In the records that follow, count each line where the string "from" occurs. Provide the total and no other text.

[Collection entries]
:::::

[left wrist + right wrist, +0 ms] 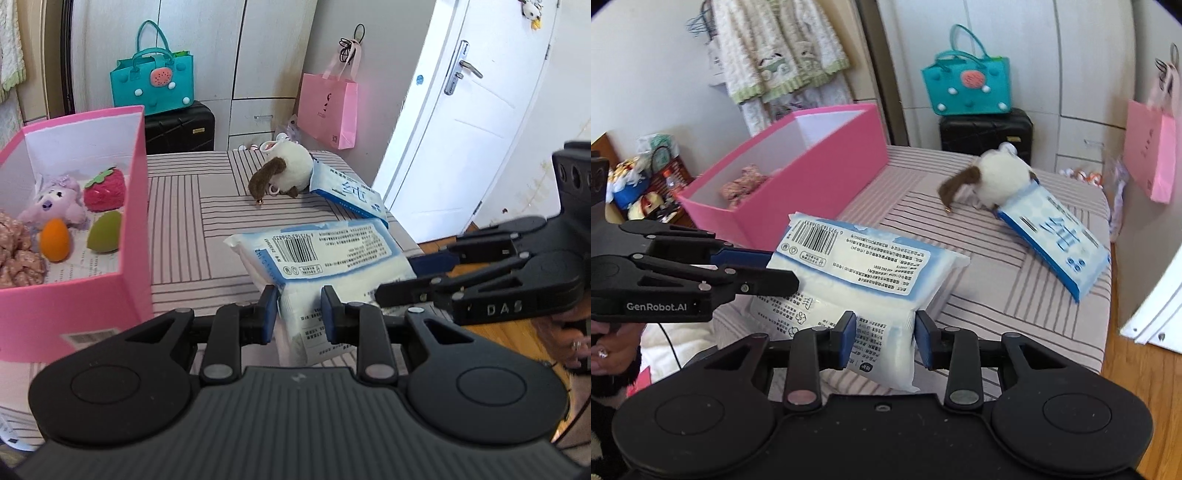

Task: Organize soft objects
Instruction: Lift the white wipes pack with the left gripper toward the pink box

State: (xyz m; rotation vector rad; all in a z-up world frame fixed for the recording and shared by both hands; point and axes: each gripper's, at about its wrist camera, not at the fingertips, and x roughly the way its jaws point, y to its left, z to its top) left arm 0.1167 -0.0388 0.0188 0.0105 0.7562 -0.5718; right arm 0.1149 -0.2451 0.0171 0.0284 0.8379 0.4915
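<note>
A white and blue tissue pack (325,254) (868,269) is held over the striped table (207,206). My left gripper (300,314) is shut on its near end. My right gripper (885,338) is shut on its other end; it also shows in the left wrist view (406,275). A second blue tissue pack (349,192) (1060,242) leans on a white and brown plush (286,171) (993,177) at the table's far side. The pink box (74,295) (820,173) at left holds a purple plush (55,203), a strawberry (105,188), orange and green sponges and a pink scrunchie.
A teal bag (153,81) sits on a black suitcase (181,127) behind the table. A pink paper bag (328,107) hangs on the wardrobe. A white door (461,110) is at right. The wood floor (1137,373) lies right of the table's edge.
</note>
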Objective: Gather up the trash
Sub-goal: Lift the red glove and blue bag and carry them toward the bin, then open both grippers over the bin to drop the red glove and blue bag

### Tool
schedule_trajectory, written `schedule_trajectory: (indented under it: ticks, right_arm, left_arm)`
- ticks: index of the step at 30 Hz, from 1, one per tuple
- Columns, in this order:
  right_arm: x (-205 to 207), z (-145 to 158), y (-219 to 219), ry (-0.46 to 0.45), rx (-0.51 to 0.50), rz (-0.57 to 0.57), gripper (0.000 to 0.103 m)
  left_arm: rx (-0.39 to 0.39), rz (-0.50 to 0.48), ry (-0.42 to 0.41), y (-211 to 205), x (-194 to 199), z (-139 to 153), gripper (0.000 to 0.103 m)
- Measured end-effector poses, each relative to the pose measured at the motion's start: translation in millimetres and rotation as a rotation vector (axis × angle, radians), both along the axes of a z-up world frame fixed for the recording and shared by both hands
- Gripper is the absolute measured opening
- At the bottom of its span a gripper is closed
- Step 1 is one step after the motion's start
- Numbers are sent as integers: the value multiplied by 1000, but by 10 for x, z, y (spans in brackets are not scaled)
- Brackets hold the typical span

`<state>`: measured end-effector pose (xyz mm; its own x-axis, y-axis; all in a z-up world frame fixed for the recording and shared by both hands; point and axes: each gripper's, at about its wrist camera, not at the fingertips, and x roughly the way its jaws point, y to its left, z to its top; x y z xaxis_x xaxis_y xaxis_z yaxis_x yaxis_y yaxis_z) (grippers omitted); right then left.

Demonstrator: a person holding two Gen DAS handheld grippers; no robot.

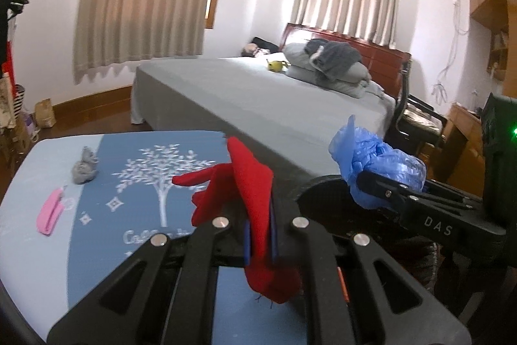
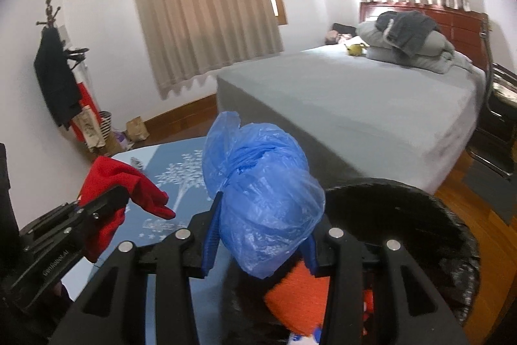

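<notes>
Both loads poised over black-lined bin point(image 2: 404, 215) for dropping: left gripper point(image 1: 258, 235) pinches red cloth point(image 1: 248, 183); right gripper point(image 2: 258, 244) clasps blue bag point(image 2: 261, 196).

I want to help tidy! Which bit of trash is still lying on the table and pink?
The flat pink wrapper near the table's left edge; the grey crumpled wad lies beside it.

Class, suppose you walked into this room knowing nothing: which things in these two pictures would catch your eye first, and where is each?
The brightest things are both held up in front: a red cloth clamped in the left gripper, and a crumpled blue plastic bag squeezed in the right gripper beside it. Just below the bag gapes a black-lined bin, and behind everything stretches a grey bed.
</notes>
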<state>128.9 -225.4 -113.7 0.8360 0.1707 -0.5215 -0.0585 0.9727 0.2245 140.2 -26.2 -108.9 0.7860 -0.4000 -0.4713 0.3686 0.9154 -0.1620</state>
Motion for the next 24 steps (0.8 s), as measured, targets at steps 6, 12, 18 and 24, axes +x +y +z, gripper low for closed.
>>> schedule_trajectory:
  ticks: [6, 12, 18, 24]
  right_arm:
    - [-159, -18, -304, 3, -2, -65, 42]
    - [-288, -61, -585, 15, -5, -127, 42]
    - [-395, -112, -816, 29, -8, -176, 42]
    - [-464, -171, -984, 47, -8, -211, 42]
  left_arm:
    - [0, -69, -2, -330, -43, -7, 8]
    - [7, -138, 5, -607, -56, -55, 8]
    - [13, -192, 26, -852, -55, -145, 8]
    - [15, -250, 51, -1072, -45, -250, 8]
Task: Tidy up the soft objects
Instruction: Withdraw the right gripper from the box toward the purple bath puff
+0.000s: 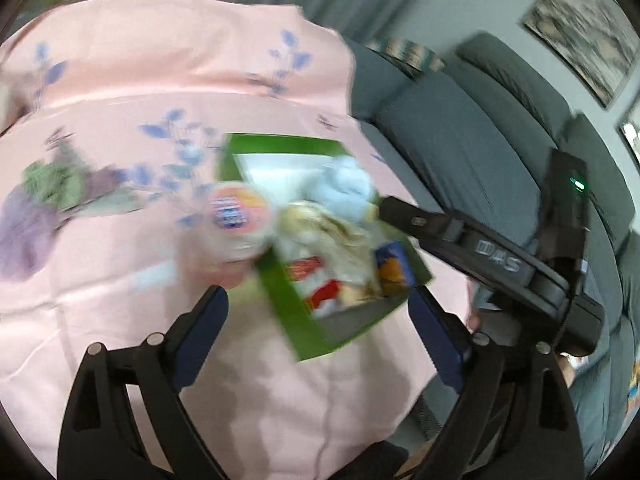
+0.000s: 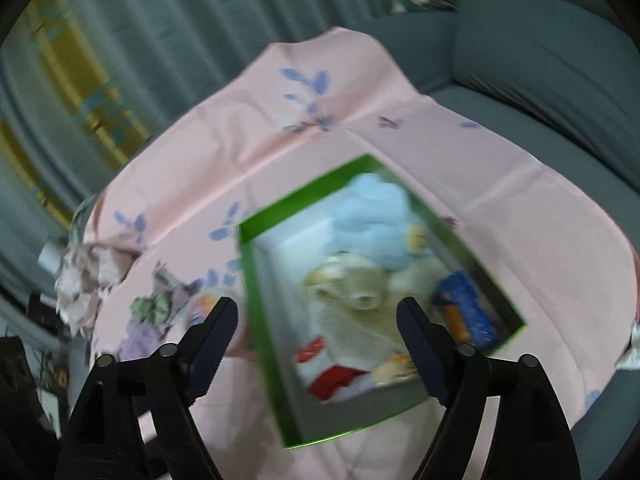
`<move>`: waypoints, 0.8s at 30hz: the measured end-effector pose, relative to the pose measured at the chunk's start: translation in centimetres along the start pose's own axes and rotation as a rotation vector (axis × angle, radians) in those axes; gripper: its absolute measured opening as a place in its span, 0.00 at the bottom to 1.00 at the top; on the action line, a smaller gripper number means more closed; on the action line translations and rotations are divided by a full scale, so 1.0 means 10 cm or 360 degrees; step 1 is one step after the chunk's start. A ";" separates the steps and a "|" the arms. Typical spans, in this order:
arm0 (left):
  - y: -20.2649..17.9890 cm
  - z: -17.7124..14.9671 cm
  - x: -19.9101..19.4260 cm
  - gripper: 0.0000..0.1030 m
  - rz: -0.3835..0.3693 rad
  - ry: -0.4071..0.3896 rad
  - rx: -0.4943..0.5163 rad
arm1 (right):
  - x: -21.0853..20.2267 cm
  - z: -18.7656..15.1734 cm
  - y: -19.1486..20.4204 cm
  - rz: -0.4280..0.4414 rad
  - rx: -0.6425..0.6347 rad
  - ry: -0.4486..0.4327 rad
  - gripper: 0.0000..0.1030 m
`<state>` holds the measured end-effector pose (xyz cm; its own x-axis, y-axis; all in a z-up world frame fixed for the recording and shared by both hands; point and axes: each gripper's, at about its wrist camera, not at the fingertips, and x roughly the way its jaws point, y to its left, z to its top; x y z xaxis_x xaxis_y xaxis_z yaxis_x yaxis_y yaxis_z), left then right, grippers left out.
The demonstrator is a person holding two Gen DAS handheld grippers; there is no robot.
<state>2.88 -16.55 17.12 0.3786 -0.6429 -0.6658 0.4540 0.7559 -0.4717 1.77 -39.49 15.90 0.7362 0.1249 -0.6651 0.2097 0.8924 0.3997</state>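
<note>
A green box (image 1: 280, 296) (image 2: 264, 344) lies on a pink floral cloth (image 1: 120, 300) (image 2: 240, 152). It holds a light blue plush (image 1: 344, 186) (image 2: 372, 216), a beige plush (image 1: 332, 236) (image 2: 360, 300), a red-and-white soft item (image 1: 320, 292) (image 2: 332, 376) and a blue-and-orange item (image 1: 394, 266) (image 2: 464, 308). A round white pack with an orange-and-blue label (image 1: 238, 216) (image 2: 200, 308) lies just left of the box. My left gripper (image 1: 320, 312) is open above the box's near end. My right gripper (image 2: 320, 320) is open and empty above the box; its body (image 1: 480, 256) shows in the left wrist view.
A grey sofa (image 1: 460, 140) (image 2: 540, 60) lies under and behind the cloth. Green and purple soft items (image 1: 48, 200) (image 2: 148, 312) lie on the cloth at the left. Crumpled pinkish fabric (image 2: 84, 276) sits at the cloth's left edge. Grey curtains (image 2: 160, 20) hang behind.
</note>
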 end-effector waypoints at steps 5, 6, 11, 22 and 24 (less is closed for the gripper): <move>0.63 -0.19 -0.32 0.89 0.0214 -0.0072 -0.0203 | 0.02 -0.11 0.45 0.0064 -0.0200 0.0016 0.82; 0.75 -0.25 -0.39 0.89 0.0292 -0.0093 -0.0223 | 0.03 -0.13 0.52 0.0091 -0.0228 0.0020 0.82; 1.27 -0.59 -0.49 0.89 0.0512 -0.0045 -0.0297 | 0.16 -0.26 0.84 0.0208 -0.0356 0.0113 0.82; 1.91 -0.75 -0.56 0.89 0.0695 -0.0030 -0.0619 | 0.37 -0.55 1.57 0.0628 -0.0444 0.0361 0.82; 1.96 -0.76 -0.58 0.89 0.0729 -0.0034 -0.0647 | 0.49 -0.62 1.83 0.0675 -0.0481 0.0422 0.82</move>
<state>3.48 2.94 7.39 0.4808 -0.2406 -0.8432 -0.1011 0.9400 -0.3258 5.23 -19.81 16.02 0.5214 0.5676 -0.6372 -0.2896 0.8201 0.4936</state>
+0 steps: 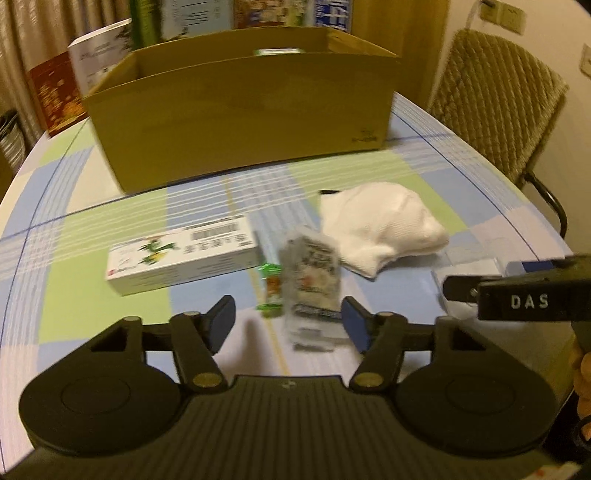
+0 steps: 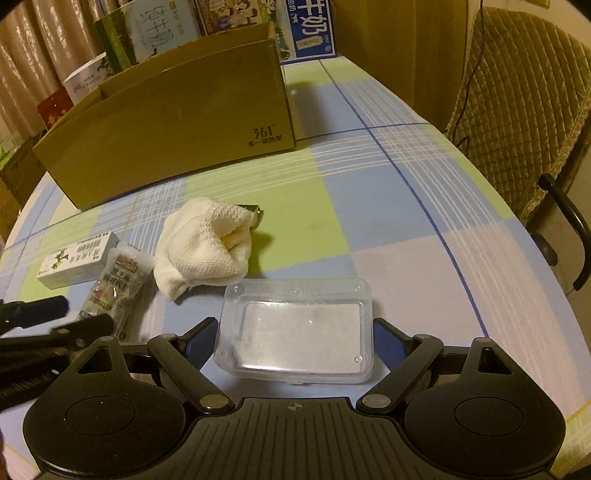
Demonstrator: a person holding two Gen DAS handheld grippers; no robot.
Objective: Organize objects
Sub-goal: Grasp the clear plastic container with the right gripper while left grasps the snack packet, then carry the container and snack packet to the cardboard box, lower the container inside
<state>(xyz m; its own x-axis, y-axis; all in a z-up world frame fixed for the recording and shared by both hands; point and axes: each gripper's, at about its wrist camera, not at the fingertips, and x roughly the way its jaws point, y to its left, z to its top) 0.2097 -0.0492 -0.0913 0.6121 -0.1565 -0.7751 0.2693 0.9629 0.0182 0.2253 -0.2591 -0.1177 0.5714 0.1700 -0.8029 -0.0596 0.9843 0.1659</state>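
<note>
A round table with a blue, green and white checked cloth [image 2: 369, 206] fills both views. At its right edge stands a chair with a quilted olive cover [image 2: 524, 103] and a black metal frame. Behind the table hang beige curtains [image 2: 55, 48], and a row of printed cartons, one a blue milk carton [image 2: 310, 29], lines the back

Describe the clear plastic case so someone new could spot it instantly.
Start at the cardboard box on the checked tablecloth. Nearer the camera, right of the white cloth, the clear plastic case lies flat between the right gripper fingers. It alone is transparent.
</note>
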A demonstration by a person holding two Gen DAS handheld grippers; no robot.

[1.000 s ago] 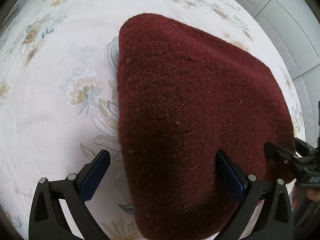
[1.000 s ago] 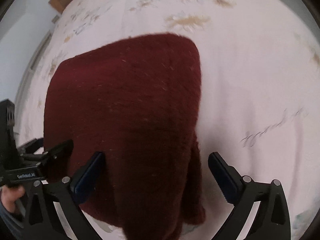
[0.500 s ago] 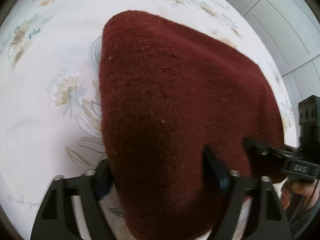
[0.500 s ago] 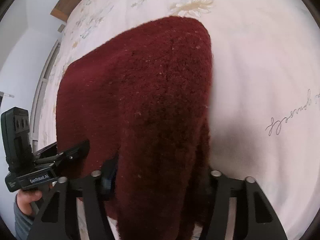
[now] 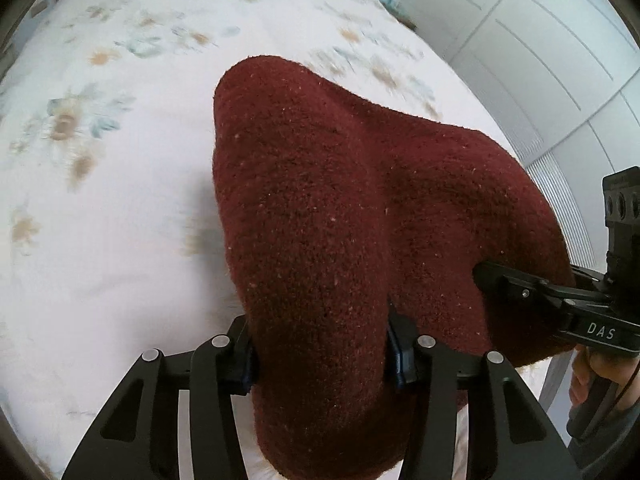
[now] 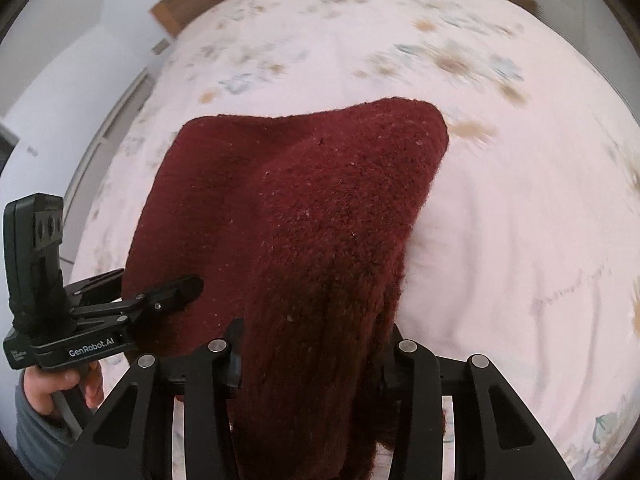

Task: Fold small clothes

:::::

ANSWER SECTION » 2